WORK REQUEST:
Determine the number of lines in the listing that include the string "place"; the reply consists of that number only.

DATA IN THIS EXERCISE:
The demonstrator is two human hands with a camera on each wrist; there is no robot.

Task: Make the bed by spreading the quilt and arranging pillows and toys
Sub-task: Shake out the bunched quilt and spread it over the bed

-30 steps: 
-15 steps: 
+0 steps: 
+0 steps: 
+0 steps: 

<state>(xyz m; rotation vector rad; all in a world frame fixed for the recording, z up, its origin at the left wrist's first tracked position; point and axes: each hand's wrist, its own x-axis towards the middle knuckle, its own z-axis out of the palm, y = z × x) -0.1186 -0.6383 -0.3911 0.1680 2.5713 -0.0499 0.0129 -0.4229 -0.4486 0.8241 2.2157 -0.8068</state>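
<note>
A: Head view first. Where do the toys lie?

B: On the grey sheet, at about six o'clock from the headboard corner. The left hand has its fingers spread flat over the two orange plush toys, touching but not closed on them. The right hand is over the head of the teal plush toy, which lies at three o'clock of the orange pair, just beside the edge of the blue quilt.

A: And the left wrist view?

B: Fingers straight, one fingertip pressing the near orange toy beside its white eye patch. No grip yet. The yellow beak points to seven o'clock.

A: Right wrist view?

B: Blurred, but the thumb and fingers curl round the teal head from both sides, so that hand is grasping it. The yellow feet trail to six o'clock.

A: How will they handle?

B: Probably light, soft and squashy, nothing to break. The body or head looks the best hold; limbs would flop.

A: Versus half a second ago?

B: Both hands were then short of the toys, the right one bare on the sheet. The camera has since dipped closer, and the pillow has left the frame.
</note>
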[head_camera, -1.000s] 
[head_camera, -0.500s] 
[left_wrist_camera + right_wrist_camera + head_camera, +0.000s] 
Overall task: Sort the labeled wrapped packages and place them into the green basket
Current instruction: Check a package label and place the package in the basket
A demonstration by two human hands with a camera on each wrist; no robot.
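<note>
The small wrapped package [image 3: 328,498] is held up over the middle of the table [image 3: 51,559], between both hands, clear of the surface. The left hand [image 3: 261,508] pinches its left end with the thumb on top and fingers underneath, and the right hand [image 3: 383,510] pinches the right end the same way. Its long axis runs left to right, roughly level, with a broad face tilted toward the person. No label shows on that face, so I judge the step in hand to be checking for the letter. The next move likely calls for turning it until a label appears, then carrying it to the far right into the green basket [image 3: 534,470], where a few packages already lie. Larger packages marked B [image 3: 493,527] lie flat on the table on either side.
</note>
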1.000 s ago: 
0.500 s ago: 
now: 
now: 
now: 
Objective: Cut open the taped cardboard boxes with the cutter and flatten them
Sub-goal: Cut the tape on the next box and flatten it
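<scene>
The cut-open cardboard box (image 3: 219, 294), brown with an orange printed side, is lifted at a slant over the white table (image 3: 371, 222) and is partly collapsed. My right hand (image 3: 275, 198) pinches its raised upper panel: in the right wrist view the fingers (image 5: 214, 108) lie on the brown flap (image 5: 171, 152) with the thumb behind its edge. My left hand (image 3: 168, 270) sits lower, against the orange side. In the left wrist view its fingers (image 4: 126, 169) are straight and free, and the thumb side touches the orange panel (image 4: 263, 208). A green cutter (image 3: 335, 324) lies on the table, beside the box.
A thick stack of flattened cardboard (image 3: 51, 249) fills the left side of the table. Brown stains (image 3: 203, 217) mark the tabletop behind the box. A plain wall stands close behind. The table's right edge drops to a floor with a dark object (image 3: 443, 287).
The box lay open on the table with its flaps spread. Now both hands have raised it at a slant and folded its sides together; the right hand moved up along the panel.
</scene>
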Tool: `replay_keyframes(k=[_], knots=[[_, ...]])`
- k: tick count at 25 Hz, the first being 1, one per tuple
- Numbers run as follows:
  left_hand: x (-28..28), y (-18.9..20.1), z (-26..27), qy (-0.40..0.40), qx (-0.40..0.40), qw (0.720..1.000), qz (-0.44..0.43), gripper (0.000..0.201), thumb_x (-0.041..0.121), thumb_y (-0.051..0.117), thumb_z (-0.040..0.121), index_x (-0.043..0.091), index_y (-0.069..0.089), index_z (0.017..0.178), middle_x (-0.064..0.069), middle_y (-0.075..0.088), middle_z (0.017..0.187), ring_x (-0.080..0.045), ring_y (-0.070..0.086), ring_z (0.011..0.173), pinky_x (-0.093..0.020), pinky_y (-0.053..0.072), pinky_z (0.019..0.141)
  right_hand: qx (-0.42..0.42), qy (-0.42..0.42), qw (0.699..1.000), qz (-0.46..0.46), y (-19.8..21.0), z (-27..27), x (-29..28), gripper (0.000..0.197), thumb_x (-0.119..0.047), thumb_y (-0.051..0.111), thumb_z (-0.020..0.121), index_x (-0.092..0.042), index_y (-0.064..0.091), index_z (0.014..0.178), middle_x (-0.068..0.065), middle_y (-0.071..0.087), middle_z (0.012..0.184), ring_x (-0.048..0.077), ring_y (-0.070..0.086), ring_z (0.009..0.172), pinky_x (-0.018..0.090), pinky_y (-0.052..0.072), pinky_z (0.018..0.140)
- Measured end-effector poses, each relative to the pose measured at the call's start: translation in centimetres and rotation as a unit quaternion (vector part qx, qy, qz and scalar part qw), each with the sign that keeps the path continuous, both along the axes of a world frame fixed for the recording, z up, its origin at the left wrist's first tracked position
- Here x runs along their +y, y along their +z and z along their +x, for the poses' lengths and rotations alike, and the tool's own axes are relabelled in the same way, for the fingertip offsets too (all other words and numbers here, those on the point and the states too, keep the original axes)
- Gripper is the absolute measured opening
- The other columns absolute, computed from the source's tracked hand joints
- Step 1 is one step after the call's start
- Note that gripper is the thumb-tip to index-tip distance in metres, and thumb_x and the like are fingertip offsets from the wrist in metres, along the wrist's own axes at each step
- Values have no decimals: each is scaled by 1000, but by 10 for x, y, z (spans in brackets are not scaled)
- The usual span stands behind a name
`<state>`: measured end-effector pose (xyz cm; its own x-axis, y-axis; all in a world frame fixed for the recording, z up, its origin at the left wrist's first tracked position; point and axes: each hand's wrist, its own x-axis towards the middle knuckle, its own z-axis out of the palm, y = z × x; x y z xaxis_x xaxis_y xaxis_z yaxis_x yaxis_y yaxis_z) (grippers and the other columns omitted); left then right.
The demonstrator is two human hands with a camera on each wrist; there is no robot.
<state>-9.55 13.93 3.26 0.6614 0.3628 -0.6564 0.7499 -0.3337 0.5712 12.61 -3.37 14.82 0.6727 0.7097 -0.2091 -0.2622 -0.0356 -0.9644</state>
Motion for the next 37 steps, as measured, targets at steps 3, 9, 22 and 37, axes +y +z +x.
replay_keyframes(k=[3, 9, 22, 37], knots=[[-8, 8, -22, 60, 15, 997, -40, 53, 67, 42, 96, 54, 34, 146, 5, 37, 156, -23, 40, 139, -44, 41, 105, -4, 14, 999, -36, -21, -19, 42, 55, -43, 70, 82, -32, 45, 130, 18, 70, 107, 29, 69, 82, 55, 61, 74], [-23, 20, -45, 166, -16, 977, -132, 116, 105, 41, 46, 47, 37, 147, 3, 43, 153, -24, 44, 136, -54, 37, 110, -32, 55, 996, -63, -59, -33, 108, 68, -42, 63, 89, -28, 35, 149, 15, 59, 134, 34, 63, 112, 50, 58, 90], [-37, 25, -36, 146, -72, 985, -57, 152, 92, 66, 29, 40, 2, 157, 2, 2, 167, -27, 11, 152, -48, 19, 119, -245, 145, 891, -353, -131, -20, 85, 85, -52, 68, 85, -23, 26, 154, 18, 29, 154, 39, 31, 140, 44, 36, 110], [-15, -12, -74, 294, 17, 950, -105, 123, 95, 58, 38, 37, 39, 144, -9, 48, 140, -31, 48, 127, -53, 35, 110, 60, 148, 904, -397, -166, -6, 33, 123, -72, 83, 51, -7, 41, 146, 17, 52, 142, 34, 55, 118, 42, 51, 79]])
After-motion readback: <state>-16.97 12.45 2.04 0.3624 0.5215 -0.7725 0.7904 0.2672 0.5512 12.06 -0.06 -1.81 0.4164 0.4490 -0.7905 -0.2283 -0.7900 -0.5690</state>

EXPECTED ANSWER:
2